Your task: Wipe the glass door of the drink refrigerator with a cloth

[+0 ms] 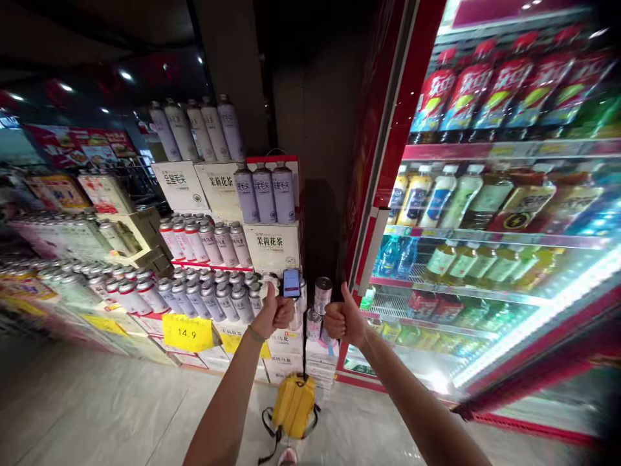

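Both my hands are raised at the middle of the view, thumbs up and fingers curled into fists. My left hand (275,312) has nothing visible in it and overlaps the cans behind it. Just above it, a phone (292,283) with a lit screen stands among the cans. My right hand (345,318) is likewise a fist with its thumb up, close to a dark-topped can (323,295) and in front of the fridge's left edge. A gap separates the two hands.
Stacked boxes (276,244) and rows of cans (211,299) fill the left, with a yellow price sign (187,332). A red-framed drinks fridge (427,152) stands at right. On the floor lies a yellow backpack (294,406) with black straps.
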`<move>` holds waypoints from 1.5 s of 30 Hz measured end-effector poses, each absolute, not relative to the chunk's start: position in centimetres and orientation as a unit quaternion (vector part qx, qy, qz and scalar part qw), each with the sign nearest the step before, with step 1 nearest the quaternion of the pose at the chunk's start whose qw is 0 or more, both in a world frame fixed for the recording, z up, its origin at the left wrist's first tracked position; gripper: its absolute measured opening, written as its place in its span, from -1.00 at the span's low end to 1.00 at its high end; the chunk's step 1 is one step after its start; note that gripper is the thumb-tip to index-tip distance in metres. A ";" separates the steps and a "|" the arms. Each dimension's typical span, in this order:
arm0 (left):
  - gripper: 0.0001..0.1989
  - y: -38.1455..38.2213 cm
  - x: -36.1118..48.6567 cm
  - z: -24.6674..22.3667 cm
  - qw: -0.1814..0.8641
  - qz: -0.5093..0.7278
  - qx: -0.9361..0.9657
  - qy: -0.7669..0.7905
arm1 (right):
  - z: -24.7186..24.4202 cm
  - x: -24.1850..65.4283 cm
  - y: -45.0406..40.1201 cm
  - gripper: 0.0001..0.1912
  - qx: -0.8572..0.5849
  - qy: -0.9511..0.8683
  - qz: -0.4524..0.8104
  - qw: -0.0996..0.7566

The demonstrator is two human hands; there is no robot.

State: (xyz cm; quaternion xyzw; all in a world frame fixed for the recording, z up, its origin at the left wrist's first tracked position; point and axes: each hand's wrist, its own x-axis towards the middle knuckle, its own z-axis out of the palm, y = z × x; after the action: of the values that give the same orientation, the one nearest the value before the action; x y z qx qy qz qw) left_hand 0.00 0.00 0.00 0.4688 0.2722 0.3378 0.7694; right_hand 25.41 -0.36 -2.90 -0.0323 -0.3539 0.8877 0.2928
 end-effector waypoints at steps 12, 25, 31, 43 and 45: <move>-0.15 0.1 -0.3 0.1 0.769 0.352 0.461 0.268 | -2.9 25.2 0.1 -0.15 -0.042 -0.359 0.884 0.295; -0.14 0.7 -0.6 0.2 0.755 0.344 0.474 0.294 | -2.4 24.5 0.5 -0.13 -0.074 -0.369 0.877 0.297; -0.15 1.3 -1.3 -0.3 0.705 0.351 0.508 0.350 | -2.0 23.7 1.3 -0.14 -0.103 -0.382 0.866 0.305; -0.06 10.4 -9.8 -5.3 0.327 0.329 0.622 0.631 | -4.3 20.2 2.4 -0.36 -0.409 -0.487 0.666 0.390; -0.16 12.2 -10.1 -6.1 0.293 0.282 0.660 0.631 | -5.1 19.6 2.6 -0.34 -0.423 -0.464 0.671 0.394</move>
State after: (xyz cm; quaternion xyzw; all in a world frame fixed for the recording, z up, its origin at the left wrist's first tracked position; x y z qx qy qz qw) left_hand -10.09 12.23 -6.11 0.6602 0.6314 0.2820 0.2931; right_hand 19.62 2.59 -5.12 -0.4231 -0.4638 0.6713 0.3940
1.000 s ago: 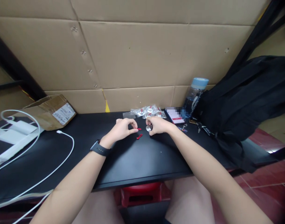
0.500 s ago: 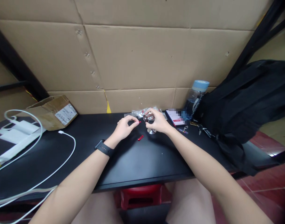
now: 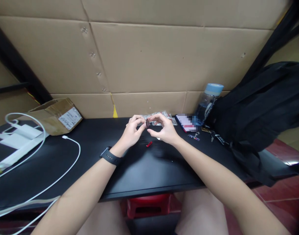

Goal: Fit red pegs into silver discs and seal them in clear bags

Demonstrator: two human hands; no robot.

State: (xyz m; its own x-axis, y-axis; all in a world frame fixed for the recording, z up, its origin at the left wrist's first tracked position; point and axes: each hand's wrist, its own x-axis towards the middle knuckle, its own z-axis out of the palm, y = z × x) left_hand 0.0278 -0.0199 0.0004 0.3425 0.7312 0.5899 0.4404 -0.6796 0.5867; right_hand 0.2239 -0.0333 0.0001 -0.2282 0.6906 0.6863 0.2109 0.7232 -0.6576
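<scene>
Between my two hands, above the black table, is a small round disc (image 3: 147, 124) turned on edge. My right hand (image 3: 164, 129) grips it by the rim between thumb and fingers. My left hand (image 3: 132, 131) is pinched at the disc's left side; what its fingertips hold is too small to make out. A small red looped piece (image 3: 149, 144) lies on the table (image 3: 144, 169) just below the hands. Behind them lie clear plastic bags (image 3: 167, 118), partly hidden by my right hand.
A phone (image 3: 186, 123), keys (image 3: 212, 135), a bottle (image 3: 208, 104) and a black backpack (image 3: 269, 107) stand or lie on the right. To the left are an open cardboard box (image 3: 58, 119), white chargers (image 3: 22, 138) and a white cable (image 3: 78, 153).
My hands have come together, and the disc in my right hand has moved left to my left fingertips. The view has shifted slightly.
</scene>
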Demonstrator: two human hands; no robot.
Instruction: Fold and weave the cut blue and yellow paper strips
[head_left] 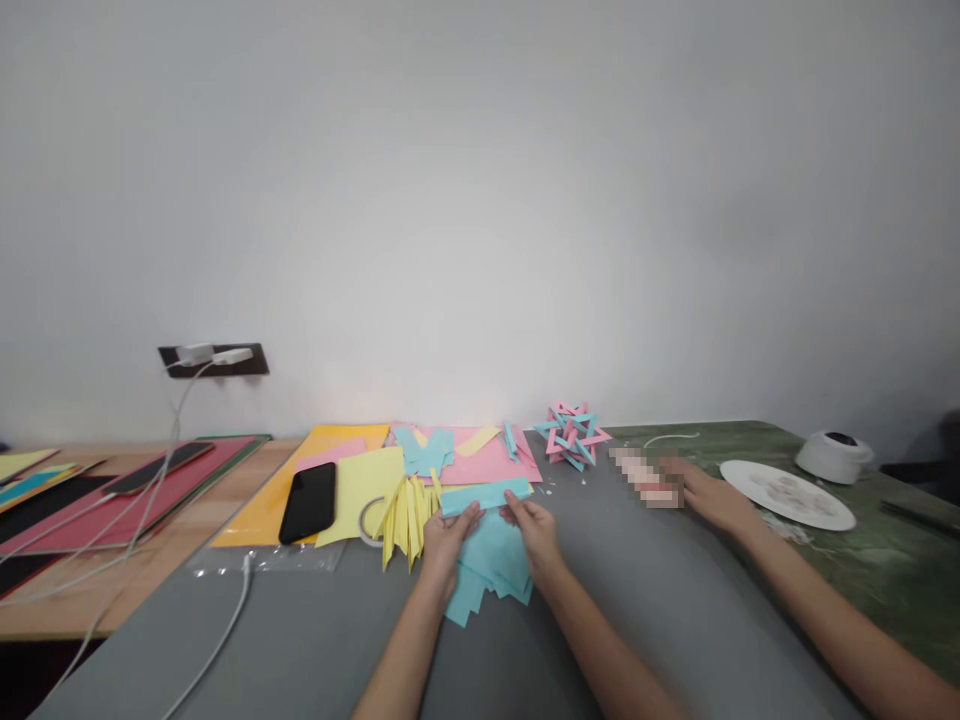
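Note:
A folded light blue paper strip (486,495) is stretched between my two hands. My left hand (448,535) pinches its left part, and my right hand (531,525) pinches it near the right end. Beneath them a fanned pile of light blue papers (491,560) lies on the grey table. Just left of my left hand is a bunch of folded yellow strips (409,520). Behind lie light blue pieces (425,452) and a pink sheet (525,465). A pink and blue paper star ball (574,436) stands at the back.
Another person's hand (697,490) reaches in from the right, beside a blurred patch. A white plate (787,495) and a white device (834,457) are farther right. On the left are a black phone (308,503), a yellow sheet (360,490), and a white cable (225,640).

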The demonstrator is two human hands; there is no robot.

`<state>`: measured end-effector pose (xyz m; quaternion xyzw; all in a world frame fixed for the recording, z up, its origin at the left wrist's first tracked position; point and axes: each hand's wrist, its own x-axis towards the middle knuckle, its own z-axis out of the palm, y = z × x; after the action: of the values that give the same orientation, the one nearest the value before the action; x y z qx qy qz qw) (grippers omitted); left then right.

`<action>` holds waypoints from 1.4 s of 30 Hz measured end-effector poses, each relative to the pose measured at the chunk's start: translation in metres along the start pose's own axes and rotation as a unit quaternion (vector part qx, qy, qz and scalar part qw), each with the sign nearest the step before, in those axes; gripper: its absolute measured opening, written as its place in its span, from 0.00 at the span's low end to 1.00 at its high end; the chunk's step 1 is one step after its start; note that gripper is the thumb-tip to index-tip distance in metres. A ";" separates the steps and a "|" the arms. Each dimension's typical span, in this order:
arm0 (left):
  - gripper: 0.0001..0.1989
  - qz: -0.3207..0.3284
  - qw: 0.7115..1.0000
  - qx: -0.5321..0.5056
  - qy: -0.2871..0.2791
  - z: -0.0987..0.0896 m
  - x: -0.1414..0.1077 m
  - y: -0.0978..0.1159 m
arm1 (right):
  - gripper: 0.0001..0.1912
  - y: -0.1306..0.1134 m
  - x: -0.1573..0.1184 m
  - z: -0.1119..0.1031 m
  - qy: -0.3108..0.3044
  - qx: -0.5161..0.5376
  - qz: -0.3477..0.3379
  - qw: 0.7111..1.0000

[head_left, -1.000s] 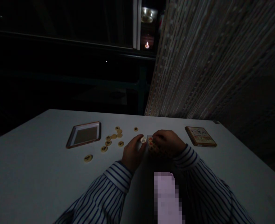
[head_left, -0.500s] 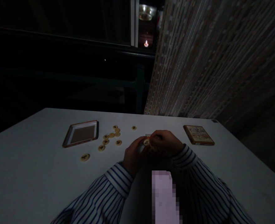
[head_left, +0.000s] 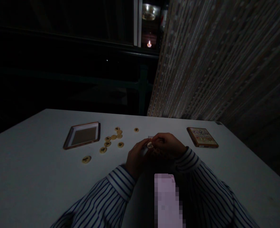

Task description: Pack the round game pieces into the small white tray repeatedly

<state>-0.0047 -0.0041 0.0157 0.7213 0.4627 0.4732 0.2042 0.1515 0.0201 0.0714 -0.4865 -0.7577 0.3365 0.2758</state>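
Observation:
My left hand (head_left: pixel 137 158) and my right hand (head_left: pixel 169 145) meet over the middle of the table. A round pale xiangqi piece (head_left: pixel 150 145) with a dark character shows between them, in the pinched fingertips of my right hand. My left hand curls close beside it, its fingers closed; what it grips is too dark to make out. More pieces seem to lie in the shadow under my hands. Left of my hands, several xiangqi pieces (head_left: pixel 107 143) are scattered on the table, some touching, some with characters showing. One piece (head_left: pixel 136 129) sits apart, farther back.
On the white table (head_left: pixel 47 177), an open shallow tray (head_left: pixel 66 146) stands at left and a flat printed box (head_left: pixel 202 137) at right. Nearest me is a blurred-out pinkish upright shape (head_left: pixel 168 199). A string curtain (head_left: pixel 189 63) hangs behind the table's right side.
The piece between my hands has turned slightly and shifted a little to the right. My right fingertips have moved slightly left over it. The scattered pieces stay put.

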 end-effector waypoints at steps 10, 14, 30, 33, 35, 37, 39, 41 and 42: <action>0.18 -0.069 0.997 -0.039 0.022 0.000 0.000 -0.001 | 0.09 0.001 0.001 -0.001 0.000 0.038 0.020 0.999; 0.16 -0.097 0.989 -0.108 0.022 0.002 0.001 -0.002 | 0.10 0.001 0.000 -0.003 -0.008 0.044 0.010 0.999; 0.10 -0.166 0.954 -0.245 0.042 0.000 0.007 0.000 | 0.15 0.003 0.000 -0.003 -0.012 -0.037 -0.039 0.998; 0.09 -0.171 0.953 -0.247 0.042 -0.001 0.008 0.001 | 0.14 0.004 0.000 -0.002 -0.015 -0.028 -0.049 0.998; 0.09 -0.176 0.950 -0.255 0.041 -0.002 0.008 0.003 | 0.14 0.004 0.000 -0.002 -0.016 -0.028 -0.051 0.998; 0.09 -0.181 0.946 -0.264 0.042 -0.003 0.008 0.005 | 0.14 0.003 0.000 -0.002 -0.011 -0.046 -0.050 0.998; 0.08 -0.188 0.942 -0.276 0.041 -0.003 0.009 0.006 | 0.14 0.000 -0.001 -0.002 -0.009 -0.071 -0.049 0.996; 0.08 -0.193 0.937 -0.290 0.040 -0.003 0.009 0.007 | 0.14 -0.003 -0.002 -0.003 -0.011 -0.095 -0.048 0.994; 0.08 -0.196 0.934 -0.296 0.040 -0.003 0.009 0.006 | 0.14 -0.004 -0.002 -0.003 -0.012 -0.109 -0.046 0.993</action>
<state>-0.0030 0.0000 0.0262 0.5041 0.4412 0.5677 0.4785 0.1526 0.0173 0.0768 -0.4738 -0.8149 0.2446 0.2269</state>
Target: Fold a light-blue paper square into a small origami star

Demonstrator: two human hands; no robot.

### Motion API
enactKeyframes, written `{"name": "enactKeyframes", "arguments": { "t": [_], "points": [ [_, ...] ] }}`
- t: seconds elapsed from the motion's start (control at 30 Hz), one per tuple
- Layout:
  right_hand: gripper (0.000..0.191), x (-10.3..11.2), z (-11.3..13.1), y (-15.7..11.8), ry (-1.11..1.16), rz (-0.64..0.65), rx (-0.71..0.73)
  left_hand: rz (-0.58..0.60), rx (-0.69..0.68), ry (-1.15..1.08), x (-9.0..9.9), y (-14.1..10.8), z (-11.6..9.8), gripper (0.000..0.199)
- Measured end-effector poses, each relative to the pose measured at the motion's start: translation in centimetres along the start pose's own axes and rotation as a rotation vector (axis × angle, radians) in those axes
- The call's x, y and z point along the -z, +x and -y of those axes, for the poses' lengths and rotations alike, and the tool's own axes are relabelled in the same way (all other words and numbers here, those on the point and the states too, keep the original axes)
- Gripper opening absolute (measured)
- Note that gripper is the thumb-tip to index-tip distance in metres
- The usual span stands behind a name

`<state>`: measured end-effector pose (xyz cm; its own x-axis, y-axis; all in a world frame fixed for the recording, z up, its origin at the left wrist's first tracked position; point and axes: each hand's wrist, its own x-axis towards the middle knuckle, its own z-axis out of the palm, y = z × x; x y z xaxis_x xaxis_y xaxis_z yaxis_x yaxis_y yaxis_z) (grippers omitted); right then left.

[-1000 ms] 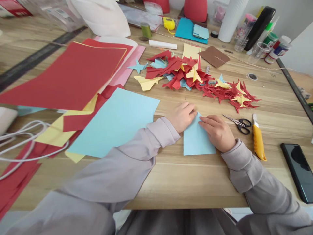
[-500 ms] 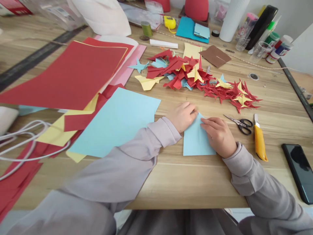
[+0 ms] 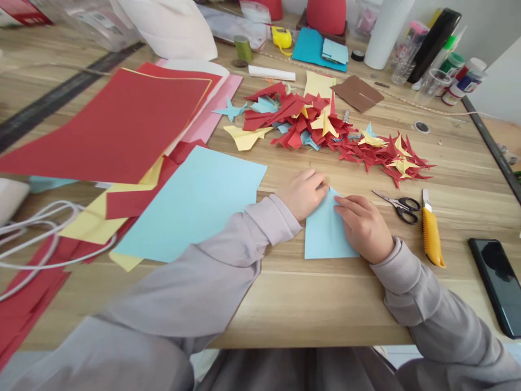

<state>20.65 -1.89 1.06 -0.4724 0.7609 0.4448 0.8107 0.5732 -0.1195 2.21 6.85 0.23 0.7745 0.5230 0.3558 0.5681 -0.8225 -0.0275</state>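
A small light blue sheet (image 3: 325,236) lies flat on the wooden table, its upper end coming to a point between my hands. My left hand (image 3: 304,194) has its fingers curled together on the upper left edge of the sheet. On the right side of the same sheet rests my right hand (image 3: 365,225), fingers pressed together and their tips near the top edge. Beyond both hands lies a heap of folded red, yellow and blue paper pieces (image 3: 297,119).
Right of my hands are black-handled scissors (image 3: 407,209), a yellow cutter (image 3: 432,236) and a phone (image 3: 496,282). To the left lie a large blue sheet (image 3: 195,201), red sheets (image 3: 122,125) and a white cable (image 3: 52,244). Bottles (image 3: 468,81) stand at the back right.
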Motion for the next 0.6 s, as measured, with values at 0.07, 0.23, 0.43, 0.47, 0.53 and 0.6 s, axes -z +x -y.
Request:
{"name": "enactKeyframes", "arguments": {
  "t": [0.07,0.23,0.43,0.47,0.53,0.6],
  "points": [
    [0.029,-0.01,0.02,-0.02,-0.004,0.005,-0.008,-0.001,0.006,-0.009,0.01,-0.02,0.01,0.033],
    [0.028,-0.02,0.10,-0.02,-0.018,0.011,-0.010,0.008,0.010,-0.069,-0.14,-0.07,0.11,0.036],
    [0.029,0.18,0.30,0.03,-0.053,0.007,0.002,0.021,0.041,-0.101,-0.10,-0.06,0.08,0.037],
    [0.030,0.22,0.32,0.03,-0.057,0.012,0.002,0.022,0.042,-0.099,-0.07,-0.04,0.06,0.037],
    [0.030,0.28,0.34,0.04,-0.059,0.026,-0.004,0.018,0.042,-0.090,-0.07,-0.01,0.03,0.037],
    [0.030,0.31,0.36,0.05,-0.056,0.034,-0.013,0.005,0.044,-0.066,-0.16,0.03,0.02,0.036]
  ]
}}
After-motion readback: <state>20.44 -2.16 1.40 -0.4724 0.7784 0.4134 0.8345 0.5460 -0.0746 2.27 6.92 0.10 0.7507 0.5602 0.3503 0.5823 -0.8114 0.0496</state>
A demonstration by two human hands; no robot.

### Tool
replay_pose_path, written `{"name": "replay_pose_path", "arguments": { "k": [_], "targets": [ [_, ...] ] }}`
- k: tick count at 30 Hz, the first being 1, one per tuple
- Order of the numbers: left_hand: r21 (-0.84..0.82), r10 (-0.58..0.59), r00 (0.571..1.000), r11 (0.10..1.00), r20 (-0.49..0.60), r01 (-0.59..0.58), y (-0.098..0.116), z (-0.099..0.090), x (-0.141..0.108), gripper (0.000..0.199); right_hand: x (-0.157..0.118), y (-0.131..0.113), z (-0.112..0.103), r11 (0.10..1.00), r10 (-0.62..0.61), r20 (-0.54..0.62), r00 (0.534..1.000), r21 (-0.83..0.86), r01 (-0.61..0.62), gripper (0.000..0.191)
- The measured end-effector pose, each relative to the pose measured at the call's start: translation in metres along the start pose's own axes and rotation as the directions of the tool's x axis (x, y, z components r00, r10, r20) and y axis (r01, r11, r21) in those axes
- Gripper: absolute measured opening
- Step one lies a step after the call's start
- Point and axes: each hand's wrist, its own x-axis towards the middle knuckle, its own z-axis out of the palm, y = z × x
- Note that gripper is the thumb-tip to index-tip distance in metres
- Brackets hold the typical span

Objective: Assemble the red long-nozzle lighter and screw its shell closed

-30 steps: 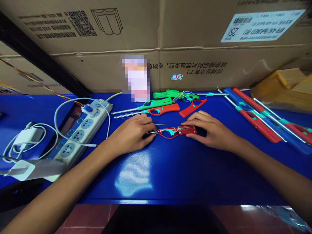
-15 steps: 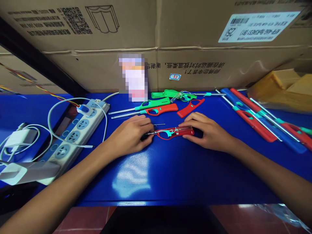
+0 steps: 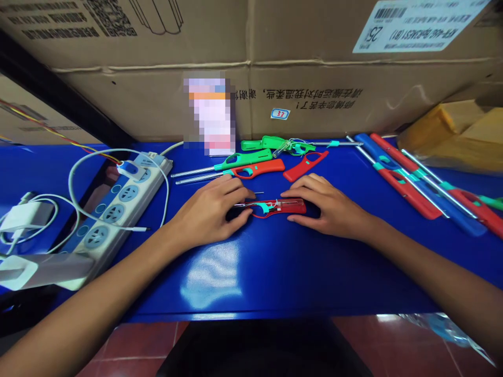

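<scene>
An opened red lighter (image 3: 293, 206) lies on the blue table between my hands, its clear tank, wires and turquoise trigger exposed. My left hand (image 3: 216, 209) pinches the metal rod end of this lighter. Around the handle end, my right hand (image 3: 324, 204) is curved, thumb below and fingers above, touching or very near the red shell. A thin metal piece (image 3: 259, 193) shows just beyond my left fingertips. Behind my hands lie an orange-red lighter (image 3: 267, 168), a green lighter (image 3: 255, 157), a loose red shell half (image 3: 304, 166) and an opened green lighter (image 3: 275, 142).
Several long lighters (image 3: 412, 188) lie at the right. A white power strip (image 3: 129, 201) with cables and a white charger (image 3: 27, 215) are at the left. A phone-like object (image 3: 214, 118), blurred, leans on the large cardboard box (image 3: 314, 78). The table's front edge (image 3: 251, 315) runs below.
The camera view has shifted slightly. My left fingers have moved along the lighter toward its trigger, and my right fingers have loosened around the handle end.
</scene>
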Motion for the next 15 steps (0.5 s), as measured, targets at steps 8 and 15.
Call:
{"name": "replay_pose_path", "arguments": {
  "k": [8,15],
  "targets": [
    [-0.001,0.182,0.983,0.983,-0.029,-0.182,0.003,0.011,0.002,0.025,0.003,-0.011,0.005,1.000,-0.028,0.005,1.000,0.000,0.028,0.039],
    [-0.028,0.177,0.983,0.983,-0.046,-0.179,0.001,0.014,0.001,0.024,0.003,-0.009,0.003,0.998,-0.039,0.022,0.999,0.055,0.038,0.037]
  ]
}}
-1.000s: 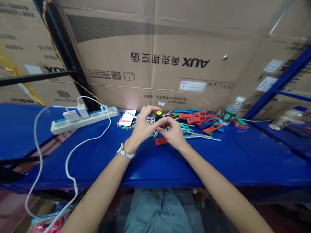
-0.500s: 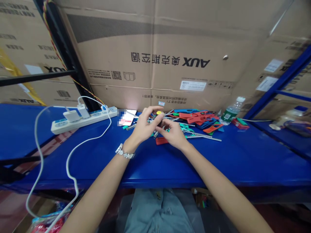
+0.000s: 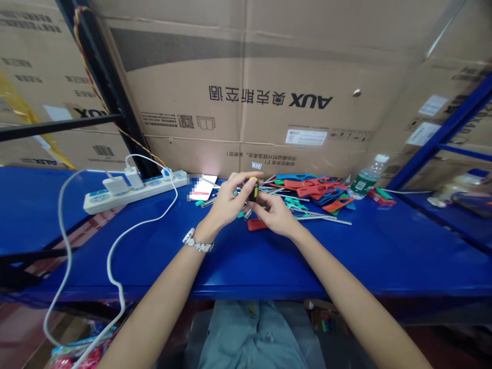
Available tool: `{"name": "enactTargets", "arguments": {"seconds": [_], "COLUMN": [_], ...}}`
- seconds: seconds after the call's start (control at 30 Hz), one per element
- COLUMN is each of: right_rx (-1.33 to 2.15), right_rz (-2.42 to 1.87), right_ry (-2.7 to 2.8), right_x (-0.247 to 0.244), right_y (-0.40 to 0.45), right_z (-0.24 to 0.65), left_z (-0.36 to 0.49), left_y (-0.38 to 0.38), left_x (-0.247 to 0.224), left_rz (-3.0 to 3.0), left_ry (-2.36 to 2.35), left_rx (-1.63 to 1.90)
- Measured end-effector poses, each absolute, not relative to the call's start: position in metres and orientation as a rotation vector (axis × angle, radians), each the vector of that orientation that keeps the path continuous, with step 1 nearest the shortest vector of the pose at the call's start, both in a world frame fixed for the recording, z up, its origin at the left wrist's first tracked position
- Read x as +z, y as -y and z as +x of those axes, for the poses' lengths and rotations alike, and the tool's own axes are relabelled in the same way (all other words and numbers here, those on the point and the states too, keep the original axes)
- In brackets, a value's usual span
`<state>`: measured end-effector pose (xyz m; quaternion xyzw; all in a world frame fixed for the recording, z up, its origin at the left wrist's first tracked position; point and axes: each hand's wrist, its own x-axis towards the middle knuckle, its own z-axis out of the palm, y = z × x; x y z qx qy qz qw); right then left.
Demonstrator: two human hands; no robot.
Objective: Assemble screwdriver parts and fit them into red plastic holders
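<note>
My left hand (image 3: pixel 231 199), with a silver bracelet at its wrist, pinches a small black and yellow object (image 3: pixel 253 189) between thumb and fingers. Close against its right side, my right hand (image 3: pixel 275 212) has thumb and fingertips together near the object's lower end; what they hold is too small to make out. Beneath and behind the hands lie metal rods and green pieces (image 3: pixel 298 205). A red handle (image 3: pixel 256 224) lies just below my right hand. Red plastic handles (image 3: pixel 313 185) are heaped to the right.
A white power strip (image 3: pixel 134 193) with plugs and cables lies at the left, near a phone (image 3: pixel 204 187). A water bottle (image 3: pixel 367 177) and a small red box (image 3: pixel 382 197) stand at the right. Behind the blue table (image 3: pixel 238 266) rises a large cardboard box (image 3: pixel 269 61).
The black and yellow object has turned more upright, and more of its side shows between my fingers. Both hands remain in nearly the same place.
</note>
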<state>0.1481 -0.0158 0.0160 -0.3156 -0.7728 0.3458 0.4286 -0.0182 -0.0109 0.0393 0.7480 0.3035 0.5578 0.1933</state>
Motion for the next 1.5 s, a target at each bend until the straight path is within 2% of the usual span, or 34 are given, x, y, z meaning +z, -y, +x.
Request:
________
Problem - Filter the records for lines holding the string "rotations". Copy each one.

Answer for the task -
- The call's x, y and z point along the -z, +x and -y of those axes, for the poses' lengths and rotations alike, and the tool's own axes are relabelled in the same way (all other words and numbers here, those on the point and the states too, keep the original axes)
- Read x as +z, y as -y and z as +x of those axes, for the poses' lengths and rotations alike, and the tool's own axes are relabelled in the same way (all other words and numbers here, those on the point and the states too, keep the original axes)

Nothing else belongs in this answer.